**Data excerpt:**
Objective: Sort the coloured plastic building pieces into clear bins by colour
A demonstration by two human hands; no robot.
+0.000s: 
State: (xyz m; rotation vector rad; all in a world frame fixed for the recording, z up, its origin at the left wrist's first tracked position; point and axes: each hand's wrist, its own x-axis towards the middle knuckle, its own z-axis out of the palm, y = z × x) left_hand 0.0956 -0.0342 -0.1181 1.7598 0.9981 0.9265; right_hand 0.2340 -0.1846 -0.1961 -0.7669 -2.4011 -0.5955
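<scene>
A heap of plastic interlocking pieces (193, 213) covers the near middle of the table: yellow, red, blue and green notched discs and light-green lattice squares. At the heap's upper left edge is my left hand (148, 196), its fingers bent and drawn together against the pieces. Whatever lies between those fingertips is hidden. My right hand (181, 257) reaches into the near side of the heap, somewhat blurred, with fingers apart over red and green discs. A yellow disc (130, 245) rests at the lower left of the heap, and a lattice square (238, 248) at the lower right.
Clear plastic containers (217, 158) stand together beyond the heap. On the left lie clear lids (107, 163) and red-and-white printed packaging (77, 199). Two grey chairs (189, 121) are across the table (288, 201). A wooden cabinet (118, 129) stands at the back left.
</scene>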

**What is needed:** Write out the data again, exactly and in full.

**Finished exercise:**
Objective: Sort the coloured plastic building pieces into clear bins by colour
A demonstration by two human hands; no robot.
+0.000s: 
State: (xyz m; rotation vector rad; all in a world frame fixed for the recording, z up, its origin at the left wrist's first tracked position; point and axes: each hand's wrist, its own x-axis towards the middle knuckle, its own z-axis out of the palm, y = z × x) left_hand 0.0956 -0.0342 -0.1181 1.7598 0.9981 0.9265; right_hand 0.2340 -0.1846 -0.1961 -0.7669 -2.4011 -0.5955
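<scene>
A heap of plastic interlocking pieces (193, 213) covers the near middle of the table: yellow, red, blue and green notched discs and light-green lattice squares. At the heap's upper left edge is my left hand (148, 196), its fingers bent and drawn together against the pieces. Whatever lies between those fingertips is hidden. My right hand (181, 257) reaches into the near side of the heap, somewhat blurred, with fingers apart over red and green discs. A yellow disc (130, 245) rests at the lower left of the heap, and a lattice square (238, 248) at the lower right.
Clear plastic containers (217, 158) stand together beyond the heap. On the left lie clear lids (107, 163) and red-and-white printed packaging (77, 199). Two grey chairs (189, 121) are across the table (288, 201). A wooden cabinet (118, 129) stands at the back left.
</scene>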

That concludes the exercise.